Archive for January, 2010


Girl vs. Gym

January 19, 2010

The first thing I do upon entering a gym is locate a woman that is fatter than me.  If I manage to spot a sufficiently plump gal, I sigh in relief and go about my self-torturous business. My reasoning is this:  All the women in the joint who are thinking “My God, if I ever get that big, freakin’ shoot me.” are probably looking at that other fat chick’s ass instead of mine. Yes, that is just how whacked in the head I am about weight. If I don’t see another plus-sizer in the house, I am skittish the entire time I am in public view. I am convinced that every skinny bitch on the floor is looking at me and thinking “Jesus, lay off the pie honey.” Trust me; I know its weird.

So, I haven’t been to a gym in two years. The whole cancer thing put the kabosh on working out, but also served as a convenient excuse to lay on the couch and eat cheese. Now that chemo is a permanent part of my life, I can no longer justify scrambling eggs as exercise. Therefore, I joined a gym here in Texas. When I walked in for the first time, I was filled with self-loathing. But slowly, things started to suck less. Not only are all members of this sweat lodge super fit, they are also incredibly nice.

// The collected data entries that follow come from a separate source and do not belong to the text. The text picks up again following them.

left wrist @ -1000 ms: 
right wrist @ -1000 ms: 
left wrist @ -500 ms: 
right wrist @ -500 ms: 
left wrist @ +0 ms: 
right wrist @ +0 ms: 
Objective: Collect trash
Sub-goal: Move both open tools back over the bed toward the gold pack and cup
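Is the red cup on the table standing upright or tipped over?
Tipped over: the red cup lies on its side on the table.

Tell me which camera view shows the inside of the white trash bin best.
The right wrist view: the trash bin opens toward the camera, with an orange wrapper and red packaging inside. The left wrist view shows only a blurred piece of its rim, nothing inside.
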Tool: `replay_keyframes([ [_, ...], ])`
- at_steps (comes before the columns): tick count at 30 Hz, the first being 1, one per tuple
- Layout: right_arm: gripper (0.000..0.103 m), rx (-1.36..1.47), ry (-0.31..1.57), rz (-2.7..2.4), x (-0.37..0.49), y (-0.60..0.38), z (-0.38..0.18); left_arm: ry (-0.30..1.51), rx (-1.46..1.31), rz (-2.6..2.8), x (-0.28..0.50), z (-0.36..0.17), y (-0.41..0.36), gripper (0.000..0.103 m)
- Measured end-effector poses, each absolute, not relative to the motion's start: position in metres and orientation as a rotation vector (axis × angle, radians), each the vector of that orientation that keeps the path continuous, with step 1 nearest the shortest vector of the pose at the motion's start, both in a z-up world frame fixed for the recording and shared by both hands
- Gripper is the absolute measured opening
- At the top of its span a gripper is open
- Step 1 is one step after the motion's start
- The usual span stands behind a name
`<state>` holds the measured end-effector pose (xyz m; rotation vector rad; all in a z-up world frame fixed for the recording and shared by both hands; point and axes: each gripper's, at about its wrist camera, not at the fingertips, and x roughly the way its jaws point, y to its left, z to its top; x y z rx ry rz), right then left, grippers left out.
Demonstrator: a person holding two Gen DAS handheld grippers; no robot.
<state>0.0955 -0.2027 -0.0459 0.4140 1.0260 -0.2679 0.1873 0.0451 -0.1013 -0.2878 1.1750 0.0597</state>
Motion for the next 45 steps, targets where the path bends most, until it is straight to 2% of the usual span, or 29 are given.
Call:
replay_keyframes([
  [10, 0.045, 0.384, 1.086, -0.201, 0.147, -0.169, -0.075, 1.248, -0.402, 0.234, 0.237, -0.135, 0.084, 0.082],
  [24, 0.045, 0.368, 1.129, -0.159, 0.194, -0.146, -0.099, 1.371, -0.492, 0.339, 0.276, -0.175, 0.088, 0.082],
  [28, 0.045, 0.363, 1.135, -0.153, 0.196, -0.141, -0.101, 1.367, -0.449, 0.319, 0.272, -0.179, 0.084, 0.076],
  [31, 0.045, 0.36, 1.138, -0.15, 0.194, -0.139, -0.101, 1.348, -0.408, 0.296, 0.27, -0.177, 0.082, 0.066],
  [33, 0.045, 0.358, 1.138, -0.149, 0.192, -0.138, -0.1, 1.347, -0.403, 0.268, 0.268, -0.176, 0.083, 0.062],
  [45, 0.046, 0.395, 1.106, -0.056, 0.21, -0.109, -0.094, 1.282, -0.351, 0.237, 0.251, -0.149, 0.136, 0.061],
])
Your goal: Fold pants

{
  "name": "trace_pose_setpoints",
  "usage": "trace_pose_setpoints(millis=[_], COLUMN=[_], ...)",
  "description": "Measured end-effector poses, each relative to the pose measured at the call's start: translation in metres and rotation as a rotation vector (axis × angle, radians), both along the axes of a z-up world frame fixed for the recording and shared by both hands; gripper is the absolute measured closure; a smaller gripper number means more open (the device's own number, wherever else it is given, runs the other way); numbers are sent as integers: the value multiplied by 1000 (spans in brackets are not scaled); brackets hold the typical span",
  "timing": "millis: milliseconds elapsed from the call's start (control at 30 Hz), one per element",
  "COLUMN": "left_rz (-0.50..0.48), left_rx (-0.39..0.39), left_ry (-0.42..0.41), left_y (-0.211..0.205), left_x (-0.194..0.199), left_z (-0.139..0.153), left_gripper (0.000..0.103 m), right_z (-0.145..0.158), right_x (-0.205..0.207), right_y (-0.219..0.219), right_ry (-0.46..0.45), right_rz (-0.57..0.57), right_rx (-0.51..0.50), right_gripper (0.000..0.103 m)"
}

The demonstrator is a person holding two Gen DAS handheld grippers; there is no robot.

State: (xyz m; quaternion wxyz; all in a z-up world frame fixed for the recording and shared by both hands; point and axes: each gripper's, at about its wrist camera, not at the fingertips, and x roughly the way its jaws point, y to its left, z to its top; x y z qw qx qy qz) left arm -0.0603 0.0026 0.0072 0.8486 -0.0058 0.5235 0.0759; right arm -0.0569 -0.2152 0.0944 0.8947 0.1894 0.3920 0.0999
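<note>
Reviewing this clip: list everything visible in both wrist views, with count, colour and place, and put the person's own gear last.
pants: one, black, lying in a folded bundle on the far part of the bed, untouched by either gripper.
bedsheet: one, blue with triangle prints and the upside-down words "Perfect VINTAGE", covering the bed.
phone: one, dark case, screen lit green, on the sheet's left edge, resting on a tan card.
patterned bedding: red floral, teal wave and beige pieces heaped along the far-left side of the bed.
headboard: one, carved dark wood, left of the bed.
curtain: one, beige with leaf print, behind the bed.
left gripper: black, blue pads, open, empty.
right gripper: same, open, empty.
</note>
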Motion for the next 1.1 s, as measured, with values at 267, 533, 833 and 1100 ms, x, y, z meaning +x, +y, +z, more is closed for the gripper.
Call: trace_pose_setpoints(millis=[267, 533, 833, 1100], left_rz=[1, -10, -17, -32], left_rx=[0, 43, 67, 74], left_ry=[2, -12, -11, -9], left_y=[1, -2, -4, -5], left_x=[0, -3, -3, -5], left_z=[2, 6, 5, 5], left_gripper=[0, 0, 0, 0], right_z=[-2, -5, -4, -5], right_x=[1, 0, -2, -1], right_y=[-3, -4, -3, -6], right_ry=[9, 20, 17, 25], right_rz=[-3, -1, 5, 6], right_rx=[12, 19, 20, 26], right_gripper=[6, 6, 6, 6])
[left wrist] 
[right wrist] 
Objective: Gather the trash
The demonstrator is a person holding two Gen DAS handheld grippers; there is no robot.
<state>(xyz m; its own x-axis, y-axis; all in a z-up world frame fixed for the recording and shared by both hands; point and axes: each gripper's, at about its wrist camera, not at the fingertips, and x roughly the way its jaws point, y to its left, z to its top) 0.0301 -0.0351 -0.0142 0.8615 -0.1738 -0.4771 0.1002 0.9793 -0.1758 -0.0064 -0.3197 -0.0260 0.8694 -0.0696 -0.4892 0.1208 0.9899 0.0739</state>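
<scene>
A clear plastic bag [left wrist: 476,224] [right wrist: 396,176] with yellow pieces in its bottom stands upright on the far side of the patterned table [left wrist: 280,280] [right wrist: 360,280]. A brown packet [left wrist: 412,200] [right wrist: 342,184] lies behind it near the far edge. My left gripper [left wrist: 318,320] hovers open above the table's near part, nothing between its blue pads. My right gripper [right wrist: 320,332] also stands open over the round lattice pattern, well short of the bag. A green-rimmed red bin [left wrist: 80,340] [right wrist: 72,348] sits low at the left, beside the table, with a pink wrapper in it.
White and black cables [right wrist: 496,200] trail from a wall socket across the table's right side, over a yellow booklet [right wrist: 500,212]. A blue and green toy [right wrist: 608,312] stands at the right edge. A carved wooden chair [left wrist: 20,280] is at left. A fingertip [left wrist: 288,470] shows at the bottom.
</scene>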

The check in gal who swiped my card smiled at me without a hint of pity. The trainer dudes were helpful and not the least bit pushy. And the Barbie dolls were totally polite in the locker room. Not an aerobaskank to be found. Damn. Now I have to actually do something while I’m here.

With the best attitude I could muster, I hopped on a treadmill. I walked. I checked my heart rate. I walked some more. I watched closed captioned versions of Oprah.  More walking. A glance at the clock shows I’ve been dutifully working out for …. seven minutes. CRAP! This is why I hate this! For the next 23 minutes I employed as many mental diversions as I could recall. Complex math problems. Grapes in Chateauneuf du Pape.  Cleveland Show lyrics. Finally a half hour had passed.  I was sweaty and relieved to dismount the cursed machine.

Now, here’s the part that threw me. I actually felt…better. Taller and less knotted up in the shoulders. And NO ONE has given me the fatty stink eye. Not once! Maybe part of why Austinites all seem so damn happy is that they’re all super fit? Wouldn’t that be a kick in the pants! Perhaps there is something to this whole fitness thing. Maybe I’ll think twice about that pie.


Settling In: Taco Trailers and Texans

January 18, 2010

I’ve been in the nation of Texas for just a couple of weeks, but overall I’m enjoying the warmth of both the weather and the people. Austin is an odd little pocket of ex-hippies and UT students who espouse the slogan “Keep Austin Weird”. People bike to work, recycle and carry concealed weapons. I’ve noticed an unusually high number of neck tattoos and an unusually low number of over-sized belt buckles. Yesterday, I passed a guy on his bicycle wearing nothing but a g string. Not even a helmet.  I thought, “this must be my first Austin Weird experience.” I also thought, “that guy can’t be comfortable in the saddle.”

Other observations of note:

Guy in his late sixties, walking down the sidewalk carrying a full sized boom box playing hard core rap.

You can buy beer and wine on Sundays, but not hard liquor. Guess Jesus doesn’t approve of shots.

This town has more bike lanes than sidewalks. Must be that Lance guy.

Local grocery store displays Velveeta in the produce aisle next to broccoli.

You can get almost any kind of food from an airstream trailer. Tacos, pizza, crepes, cupcakes. Genius.

Lady Bird Johnson was a big deal.

Dry cleaners are downright difficult to locate.

Grocery store clerks like to chit chat about anything and everything during your transaction. Same with barristas,  ice cream scoopers, pharmacists and of course, bartenders. My husband finds this unnerving.

Best. Grocery Stores. Ever. Original Central Market and Whole Foods offer incredibly high quality foods from every cuisine. Both have embedded restaurants that serve booze. Errands are much more fun when you can reward yourself with some hooch.

Everyone knows someone in a band.

The only people that ride the very nice public busses are poor minorities, the dentally challenged, and me.

Again, these are just observations in broad strokes. Overall, its interesting that everyone seems to simply love living here. People seem generally content and relaxed. I really want to give in to this mellow happy miasma, but I can’t help but suspect its all part of an evil plot involving mind control and robots. Can people really adore where they live to this degree? I’ll keep digging and report back.